▸ Exercise
In the material below, the lines from the one containing "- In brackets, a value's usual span" through the one containing "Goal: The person" are to be given again exactly, ends included, and no others.
- - - - - - -
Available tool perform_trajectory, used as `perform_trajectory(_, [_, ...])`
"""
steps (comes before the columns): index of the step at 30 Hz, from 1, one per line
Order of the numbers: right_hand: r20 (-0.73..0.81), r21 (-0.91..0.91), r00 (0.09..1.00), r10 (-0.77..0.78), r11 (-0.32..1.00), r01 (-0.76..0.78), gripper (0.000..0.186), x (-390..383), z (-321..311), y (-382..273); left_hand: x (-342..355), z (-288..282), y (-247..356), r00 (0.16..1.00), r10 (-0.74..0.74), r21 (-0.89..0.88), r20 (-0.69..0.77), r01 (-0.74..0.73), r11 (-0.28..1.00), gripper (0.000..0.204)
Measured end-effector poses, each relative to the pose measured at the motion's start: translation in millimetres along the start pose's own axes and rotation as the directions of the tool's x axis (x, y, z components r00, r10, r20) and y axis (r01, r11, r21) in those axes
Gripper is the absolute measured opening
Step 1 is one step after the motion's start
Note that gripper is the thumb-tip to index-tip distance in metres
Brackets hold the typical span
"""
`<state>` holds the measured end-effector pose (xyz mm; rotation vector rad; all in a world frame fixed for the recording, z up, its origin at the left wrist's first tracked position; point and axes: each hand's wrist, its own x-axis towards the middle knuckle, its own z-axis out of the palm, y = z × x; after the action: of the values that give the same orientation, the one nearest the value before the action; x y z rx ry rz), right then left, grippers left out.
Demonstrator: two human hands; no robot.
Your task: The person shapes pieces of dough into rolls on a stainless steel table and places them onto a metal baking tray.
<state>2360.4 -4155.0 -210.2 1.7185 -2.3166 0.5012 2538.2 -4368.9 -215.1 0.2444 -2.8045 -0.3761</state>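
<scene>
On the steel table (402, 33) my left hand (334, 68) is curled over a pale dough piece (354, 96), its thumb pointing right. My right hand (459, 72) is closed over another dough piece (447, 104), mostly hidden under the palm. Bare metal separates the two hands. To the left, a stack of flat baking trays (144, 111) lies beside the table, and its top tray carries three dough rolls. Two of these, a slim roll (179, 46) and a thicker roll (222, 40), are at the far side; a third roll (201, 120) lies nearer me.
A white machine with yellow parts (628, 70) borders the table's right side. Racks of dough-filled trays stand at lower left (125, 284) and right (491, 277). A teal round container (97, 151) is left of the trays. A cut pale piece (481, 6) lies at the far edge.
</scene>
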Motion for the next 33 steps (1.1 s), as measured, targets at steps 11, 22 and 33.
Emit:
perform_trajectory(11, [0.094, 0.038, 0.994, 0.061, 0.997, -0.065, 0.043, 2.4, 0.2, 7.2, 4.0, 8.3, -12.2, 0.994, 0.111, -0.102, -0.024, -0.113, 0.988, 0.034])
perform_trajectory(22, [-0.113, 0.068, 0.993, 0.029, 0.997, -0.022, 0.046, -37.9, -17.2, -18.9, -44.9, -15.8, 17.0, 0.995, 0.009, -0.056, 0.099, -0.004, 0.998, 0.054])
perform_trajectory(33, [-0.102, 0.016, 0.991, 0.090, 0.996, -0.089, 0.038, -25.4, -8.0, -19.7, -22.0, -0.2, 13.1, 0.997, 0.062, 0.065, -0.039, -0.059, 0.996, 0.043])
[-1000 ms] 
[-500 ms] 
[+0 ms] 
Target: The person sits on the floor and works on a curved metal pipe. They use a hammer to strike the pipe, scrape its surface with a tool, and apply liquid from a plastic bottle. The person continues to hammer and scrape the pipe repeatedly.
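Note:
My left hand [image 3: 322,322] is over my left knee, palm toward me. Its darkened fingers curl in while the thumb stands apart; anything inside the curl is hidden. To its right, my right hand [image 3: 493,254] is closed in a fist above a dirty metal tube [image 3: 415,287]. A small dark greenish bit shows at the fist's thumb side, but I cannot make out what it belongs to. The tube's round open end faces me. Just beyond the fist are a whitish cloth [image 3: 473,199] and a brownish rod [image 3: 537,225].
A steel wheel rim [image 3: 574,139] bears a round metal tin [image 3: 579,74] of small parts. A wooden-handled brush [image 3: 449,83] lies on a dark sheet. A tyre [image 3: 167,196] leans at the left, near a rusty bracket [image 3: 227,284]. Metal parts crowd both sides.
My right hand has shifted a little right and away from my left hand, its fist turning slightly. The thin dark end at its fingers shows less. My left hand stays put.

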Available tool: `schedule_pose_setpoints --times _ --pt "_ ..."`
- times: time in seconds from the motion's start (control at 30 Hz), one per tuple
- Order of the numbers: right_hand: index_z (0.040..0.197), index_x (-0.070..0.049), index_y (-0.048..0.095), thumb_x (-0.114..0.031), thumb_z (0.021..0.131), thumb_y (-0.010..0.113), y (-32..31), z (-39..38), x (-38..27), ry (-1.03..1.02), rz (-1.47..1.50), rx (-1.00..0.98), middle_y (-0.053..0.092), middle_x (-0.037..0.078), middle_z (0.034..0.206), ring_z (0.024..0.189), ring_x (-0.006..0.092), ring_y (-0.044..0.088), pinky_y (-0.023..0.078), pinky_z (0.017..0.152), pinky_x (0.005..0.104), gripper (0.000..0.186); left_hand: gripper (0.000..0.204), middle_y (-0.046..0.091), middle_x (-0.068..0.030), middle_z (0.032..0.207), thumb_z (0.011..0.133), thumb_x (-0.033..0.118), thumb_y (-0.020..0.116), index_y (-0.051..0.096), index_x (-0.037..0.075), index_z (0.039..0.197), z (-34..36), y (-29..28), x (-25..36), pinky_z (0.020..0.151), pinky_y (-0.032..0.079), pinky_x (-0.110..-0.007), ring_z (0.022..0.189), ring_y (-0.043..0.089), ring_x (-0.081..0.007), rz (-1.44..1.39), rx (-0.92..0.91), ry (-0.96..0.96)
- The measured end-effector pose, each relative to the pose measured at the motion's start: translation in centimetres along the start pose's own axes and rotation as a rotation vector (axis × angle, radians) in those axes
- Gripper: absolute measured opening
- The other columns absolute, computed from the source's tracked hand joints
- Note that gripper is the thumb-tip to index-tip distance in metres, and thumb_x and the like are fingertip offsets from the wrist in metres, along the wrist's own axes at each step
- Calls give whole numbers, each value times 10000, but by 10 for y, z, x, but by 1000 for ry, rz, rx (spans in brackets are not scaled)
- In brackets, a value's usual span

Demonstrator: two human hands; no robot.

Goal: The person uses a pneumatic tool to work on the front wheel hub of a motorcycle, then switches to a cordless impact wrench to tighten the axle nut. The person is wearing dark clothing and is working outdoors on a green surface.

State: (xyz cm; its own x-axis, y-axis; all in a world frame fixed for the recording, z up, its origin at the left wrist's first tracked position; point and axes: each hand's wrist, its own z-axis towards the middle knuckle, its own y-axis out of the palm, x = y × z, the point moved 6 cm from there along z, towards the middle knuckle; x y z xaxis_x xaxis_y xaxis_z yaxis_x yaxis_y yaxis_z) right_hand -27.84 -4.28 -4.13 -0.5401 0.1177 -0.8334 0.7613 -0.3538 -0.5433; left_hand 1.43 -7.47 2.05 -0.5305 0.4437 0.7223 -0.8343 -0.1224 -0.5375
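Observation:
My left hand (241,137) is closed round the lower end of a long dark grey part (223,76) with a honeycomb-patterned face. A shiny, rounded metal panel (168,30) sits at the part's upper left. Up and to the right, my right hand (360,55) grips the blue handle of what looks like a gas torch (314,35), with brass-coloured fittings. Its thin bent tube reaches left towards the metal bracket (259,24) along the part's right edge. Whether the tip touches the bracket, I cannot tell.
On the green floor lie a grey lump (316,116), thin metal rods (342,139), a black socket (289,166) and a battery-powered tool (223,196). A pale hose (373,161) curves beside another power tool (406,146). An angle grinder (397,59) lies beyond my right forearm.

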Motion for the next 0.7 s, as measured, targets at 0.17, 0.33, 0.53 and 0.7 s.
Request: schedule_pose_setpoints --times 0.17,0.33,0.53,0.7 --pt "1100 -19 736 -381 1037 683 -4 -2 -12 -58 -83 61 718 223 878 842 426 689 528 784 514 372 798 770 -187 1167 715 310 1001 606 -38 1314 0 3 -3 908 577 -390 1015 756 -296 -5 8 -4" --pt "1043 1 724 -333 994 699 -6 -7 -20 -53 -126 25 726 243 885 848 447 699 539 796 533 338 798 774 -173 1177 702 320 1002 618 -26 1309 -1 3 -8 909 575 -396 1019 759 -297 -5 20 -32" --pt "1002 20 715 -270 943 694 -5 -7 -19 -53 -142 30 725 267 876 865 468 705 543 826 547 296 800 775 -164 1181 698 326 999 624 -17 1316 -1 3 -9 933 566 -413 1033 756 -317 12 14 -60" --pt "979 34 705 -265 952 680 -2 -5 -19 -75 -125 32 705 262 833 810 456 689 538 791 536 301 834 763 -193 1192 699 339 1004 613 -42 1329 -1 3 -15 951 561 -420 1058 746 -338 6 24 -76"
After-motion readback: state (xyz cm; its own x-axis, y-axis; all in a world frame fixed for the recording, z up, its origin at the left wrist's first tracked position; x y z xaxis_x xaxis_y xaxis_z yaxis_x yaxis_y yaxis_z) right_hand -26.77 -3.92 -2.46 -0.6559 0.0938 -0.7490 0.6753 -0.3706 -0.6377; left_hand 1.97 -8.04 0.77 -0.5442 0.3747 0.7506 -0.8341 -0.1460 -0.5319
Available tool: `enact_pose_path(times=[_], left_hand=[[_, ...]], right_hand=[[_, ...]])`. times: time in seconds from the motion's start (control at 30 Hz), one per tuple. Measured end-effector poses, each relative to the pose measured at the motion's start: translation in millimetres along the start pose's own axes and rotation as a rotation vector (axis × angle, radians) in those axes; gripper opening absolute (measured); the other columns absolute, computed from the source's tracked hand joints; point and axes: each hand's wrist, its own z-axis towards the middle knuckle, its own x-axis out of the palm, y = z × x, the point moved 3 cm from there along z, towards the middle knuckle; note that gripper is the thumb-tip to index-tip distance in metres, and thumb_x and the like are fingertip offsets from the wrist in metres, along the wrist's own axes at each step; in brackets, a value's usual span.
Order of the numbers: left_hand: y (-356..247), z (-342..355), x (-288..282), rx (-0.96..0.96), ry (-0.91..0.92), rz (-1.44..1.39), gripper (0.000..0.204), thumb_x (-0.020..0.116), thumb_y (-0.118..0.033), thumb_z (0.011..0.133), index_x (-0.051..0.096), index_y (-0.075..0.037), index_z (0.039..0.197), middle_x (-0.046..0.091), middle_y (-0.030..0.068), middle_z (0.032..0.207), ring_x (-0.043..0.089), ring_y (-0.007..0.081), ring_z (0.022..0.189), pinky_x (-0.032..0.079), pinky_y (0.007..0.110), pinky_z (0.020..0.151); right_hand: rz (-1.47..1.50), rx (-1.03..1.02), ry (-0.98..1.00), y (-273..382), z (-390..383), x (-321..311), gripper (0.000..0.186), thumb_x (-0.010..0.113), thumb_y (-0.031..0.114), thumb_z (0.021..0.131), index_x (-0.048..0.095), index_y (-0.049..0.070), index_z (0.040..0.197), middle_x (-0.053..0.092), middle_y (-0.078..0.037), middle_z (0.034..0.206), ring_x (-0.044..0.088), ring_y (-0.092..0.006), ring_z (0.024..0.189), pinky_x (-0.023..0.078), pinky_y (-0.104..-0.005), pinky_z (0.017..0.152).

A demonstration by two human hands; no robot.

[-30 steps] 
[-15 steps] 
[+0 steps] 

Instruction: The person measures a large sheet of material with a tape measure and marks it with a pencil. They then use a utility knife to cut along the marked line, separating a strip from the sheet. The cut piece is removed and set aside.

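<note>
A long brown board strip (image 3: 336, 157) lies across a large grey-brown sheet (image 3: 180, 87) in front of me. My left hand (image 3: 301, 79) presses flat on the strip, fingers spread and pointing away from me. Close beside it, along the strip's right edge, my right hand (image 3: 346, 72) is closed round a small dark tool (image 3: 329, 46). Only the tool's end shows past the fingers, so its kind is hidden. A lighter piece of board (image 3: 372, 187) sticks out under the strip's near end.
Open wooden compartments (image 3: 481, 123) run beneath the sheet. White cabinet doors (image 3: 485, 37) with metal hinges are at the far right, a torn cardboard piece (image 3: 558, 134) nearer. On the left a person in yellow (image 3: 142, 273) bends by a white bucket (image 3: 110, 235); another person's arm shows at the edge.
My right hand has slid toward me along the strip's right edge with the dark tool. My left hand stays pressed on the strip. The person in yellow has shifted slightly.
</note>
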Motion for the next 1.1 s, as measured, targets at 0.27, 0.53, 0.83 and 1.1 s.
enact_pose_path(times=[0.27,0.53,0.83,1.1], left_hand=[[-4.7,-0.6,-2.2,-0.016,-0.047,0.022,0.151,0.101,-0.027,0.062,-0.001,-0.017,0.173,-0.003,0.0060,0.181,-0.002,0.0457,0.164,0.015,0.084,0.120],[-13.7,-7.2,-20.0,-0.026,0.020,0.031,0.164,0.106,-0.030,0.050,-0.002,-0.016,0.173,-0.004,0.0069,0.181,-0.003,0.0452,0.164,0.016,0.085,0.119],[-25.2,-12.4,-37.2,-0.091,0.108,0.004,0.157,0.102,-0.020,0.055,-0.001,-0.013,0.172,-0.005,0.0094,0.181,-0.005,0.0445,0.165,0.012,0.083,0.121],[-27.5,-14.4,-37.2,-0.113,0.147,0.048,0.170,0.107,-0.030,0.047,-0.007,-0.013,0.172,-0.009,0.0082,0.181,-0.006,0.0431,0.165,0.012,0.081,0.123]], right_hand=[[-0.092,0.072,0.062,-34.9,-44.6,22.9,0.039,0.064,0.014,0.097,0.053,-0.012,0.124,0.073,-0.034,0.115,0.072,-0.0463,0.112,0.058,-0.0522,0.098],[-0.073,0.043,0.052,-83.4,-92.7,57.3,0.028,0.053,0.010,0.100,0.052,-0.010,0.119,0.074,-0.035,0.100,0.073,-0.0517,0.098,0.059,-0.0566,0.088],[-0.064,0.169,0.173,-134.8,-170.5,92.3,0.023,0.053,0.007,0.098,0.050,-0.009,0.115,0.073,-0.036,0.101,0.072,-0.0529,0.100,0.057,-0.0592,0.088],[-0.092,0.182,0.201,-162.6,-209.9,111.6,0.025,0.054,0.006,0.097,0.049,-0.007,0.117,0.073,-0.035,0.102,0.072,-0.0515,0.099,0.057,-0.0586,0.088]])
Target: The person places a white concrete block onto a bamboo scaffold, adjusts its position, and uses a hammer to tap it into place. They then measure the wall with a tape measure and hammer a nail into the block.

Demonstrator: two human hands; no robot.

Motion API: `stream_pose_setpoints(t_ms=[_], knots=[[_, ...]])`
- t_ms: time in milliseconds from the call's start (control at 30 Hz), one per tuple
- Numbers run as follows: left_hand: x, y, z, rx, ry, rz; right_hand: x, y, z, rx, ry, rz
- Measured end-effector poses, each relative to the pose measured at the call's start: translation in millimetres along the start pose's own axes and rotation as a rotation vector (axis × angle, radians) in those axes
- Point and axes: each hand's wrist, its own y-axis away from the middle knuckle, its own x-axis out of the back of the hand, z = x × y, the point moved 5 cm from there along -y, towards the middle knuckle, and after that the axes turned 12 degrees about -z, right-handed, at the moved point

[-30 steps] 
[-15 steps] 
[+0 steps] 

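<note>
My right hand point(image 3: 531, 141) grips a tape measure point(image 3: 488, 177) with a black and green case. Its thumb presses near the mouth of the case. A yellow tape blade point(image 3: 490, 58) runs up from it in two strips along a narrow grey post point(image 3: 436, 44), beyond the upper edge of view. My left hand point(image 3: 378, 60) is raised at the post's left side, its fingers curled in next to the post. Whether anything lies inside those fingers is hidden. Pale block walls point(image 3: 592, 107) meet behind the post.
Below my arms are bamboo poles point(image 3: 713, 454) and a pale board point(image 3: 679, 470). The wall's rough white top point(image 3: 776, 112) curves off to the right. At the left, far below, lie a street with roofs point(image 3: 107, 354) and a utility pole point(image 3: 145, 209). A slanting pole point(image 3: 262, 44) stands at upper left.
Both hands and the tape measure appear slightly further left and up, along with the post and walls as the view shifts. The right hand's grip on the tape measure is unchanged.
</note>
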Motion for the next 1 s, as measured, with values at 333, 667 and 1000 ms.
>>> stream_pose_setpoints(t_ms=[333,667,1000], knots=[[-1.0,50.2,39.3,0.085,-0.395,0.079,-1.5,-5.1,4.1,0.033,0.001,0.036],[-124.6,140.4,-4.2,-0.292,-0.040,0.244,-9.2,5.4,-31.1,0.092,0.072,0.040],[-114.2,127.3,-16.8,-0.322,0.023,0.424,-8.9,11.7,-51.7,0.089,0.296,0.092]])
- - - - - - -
▸ Output below
- In brackets, a value's usual span

Demonstrator: two human hands; no robot.

Goal: The person uses a pneumatic tool to work on the front wheel hub of a motorcycle, then switches to a cordless impact wrench to tighten the axle nut. The person is wearing dark clothing and is working outdoors on a green surface.

Nothing more remains for this exercise.